Looking for some clarification on why my if statement isn't working

问题

Here is the translated content:

故事

YouTube 有一个喜欢和不喜欢的按钮,允许用户表达他们对特定内容的意见。它被设置成这样,你不能同时喜欢和不喜欢一个视频。

还有两个有趣的界面规则需要注意:按下一个已经处于活动状态的按钮将撤消您的按下操作。如果您在按下不喜欢按钮之后按下喜欢按钮,则喜欢按钮将覆盖先前的“不喜欢”状态。反之亦然。

任务

创建一个接受按钮输入列表并返回最终状态的函数。

示例

likeOrDislike([不喜欢]) => 不喜欢
likeOrDislike([喜欢, 喜欢]) => 无
likeOrDislike([不喜欢, 喜欢]) => 喜欢
likeOrDislike([喜欢, 不喜欢, 不喜欢]) => 无

注意事项

如果没有按钮处于活动状态,请返回无。
如果列表为空,请返回无。

在我查看解决方案之前,我尝试多种不同的方法来解决它,花了几个小时才找到一个与我的解决方案非常相似的解决方案,尽管有一个区别。

我的代码如下:

function likeOrDislike(buttons) {
  let answer = '无';

  for (let i = 0; i < buttons.length; i++) {
    if (buttons[i] !== '无') {
      answer = buttons[i];
    }
  }

  return answer;
}

下面是可行的解决方案:

function likeOrDislike(buttons) {
  let state = '无';

  for (let i = 0; i < buttons.length; i++) {
    if (buttons[i] === state) {
      state = '无';
    } else {
      state = buttons[i];
    }
  }

  return state;
}

所以基本上是用来解决它的相同方法,但是我不明白为什么在可行的解决方案中,必须再次将变量“状态”声明为“无”,尽管它已经在循环外部声明过。

我以为我只需要创建一个条件,即如果 buttons[i] 不等于 '无',然后假设在任何其他情况下它都会默认为 '无',因为它在循环外部已经声明了。

英文:

I am attempting a challenge on codewars as follows:

Story

YouTube had a like and a dislike button, which allowed users to express their opinions about particular content. It was set up in such a way that you cannot like and dislike a video at the same time.

There are two other interesting rules to be noted about the interface: Pressing a button, which is already active, will undo your press. If you press the like button after pressing the dislike button, the like button overwrites the previous "Dislike" state. The same is true for the other way round.

Task

Create a function that takes in a list of button inputs and returns the final state.

Examples

likeOrDislike([Dislike]) =&gt; Dislike
likeOrDislike([Like, Like]) =&gt; Nothing
likeOrDislike([Dislike, Like]) =&gt; Like
likeOrDislike([Like, Dislike, Dislike]) =&gt; Nothing

Notes

If no button is currently active, return Nothing.
If the list is empty, return Nothing

I was stuck trying mutliple different ways to solve it for a couple of hours before checking the solutions and found one very similar to mine, albeit with one difference.

My code is as follows:

function likeOrDislike(buttons) {
  let answer = &#39;Nothing&#39;;

  for (let i = 0; i &lt; buttons.length; i++) {
    if (buttons[i] !== &#39;Nothing&#39;) {
      answer = buttons[i];
    }
  }

  return answer;
}

Working solution below:

function likeOrDislike(buttons) {
  let state = &#39;Nothing&#39;;

  for (let i = 0; i &lt; buttons.length; i++) {
    if (buttons[i] === state) {
      state = &#39;Nothing&#39;;
    } else {
      state = buttons[i];
    }
  }

  return state;
}

So it's pretty much the same method used to solve it, however I don't understand why in the working solution, you have to declare the variable 'state' as 'Nothing' again when it's already been declared outside the loop.
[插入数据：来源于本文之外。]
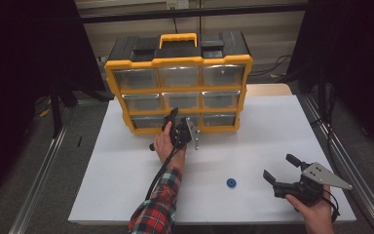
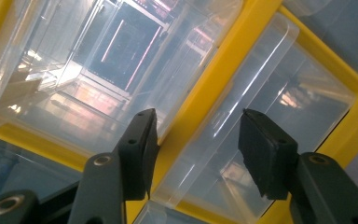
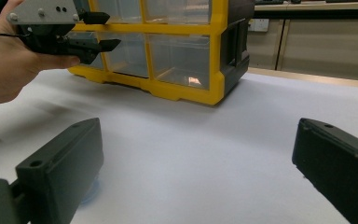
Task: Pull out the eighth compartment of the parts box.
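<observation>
Left gripper [image 2: 193, 154] fingers half spread around a clear drawer [image 2: 261, 130] lip, right gripper [image 1: 281, 171] fingers wide, holding nothing

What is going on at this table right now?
A person holds a gripper in each hand. The left gripper is up against the bottom row of clear drawers in the yellow drawer organizer, its fingers apart, straddling a yellow divider by the bottom middle drawer. They don't appear to grip anything yet. The right gripper rests open low over the white table, near a small blue ring.
</observation>
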Demonstrator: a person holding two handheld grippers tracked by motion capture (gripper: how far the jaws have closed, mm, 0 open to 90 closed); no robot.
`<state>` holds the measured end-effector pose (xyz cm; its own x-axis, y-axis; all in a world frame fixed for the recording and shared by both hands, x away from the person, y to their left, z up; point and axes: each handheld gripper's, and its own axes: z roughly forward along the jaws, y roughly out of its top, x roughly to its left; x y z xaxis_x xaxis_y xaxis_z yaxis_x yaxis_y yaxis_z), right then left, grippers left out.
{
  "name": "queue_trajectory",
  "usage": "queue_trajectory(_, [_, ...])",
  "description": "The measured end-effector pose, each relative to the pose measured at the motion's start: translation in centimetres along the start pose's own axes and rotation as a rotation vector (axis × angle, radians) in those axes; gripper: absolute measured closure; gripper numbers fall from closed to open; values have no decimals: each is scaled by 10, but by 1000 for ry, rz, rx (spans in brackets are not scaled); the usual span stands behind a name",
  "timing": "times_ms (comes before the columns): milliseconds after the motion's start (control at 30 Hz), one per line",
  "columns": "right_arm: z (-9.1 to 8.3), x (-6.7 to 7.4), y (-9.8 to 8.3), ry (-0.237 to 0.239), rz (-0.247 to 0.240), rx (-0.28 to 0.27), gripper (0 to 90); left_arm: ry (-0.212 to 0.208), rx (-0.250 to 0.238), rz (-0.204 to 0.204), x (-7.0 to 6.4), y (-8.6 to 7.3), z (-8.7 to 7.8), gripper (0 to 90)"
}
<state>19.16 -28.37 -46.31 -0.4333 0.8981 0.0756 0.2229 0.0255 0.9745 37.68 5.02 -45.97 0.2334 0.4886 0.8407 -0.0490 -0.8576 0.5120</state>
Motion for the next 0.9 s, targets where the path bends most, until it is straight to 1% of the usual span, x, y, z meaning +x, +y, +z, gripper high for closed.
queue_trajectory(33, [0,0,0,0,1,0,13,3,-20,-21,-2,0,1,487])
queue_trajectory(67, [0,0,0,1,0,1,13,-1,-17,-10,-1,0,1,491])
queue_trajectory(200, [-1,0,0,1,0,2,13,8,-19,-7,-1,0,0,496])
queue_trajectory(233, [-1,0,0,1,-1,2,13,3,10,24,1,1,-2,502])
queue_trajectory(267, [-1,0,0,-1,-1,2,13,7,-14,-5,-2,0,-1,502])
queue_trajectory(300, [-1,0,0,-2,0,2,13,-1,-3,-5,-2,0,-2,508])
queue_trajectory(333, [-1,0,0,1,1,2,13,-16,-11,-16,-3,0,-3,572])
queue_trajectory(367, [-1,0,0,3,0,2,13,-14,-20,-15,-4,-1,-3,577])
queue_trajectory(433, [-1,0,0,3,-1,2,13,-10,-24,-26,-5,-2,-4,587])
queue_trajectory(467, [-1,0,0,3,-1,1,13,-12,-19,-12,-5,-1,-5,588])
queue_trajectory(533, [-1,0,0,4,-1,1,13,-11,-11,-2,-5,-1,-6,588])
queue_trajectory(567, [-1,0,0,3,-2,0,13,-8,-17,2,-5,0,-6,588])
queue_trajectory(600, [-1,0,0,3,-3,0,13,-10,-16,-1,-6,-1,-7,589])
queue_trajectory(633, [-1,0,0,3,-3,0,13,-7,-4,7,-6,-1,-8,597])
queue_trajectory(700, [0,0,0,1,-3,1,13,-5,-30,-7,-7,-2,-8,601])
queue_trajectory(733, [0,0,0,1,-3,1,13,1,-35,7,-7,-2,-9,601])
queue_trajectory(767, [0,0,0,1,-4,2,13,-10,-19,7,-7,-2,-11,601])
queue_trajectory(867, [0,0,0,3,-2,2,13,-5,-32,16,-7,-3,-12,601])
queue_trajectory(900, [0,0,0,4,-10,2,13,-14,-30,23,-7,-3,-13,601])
I thought that I could just create one condition for if buttons[i] is not equal to 'Nothing' and then assumed it it would default to 'Nothing' in any other case since it was declared outside of the loop.

答案1

得分: 0

'reduce'非常适合这种情况。如果同一个按钮被按两次,你会得到Nothing。否则,被按的按钮就是新的状态。

const [Nothing, Like, Dislike] = ['Nothing', 'Like', 'Dislike']

function likeOrDislike(seq) {
  return seq.reduce((a,c) => a===c ? Nothing : c, Nothing)
}

console.log(likeOrDislike([Dislike])) // Dislike
console.log(likeOrDislike([Like, Like])) // Nothing
console.log(likeOrDislike([Dislike, Like])) // Like
console.log(likeOrDislike([Like, Dislike, Dislike])) // Nothing
英文:

'reduce' is perfect for this situation. If the same button is pressed twice, you get Nothing. Otherwise, the button pressed is the new state.

<!-- begin snippet: js hide: false console: true babel: false -->

<!-- language: lang-js -->

const [Nothing, Like, Dislike] = [&#39;Nothing&#39;, &#39;Like&#39;, &#39;Dislike&#39;]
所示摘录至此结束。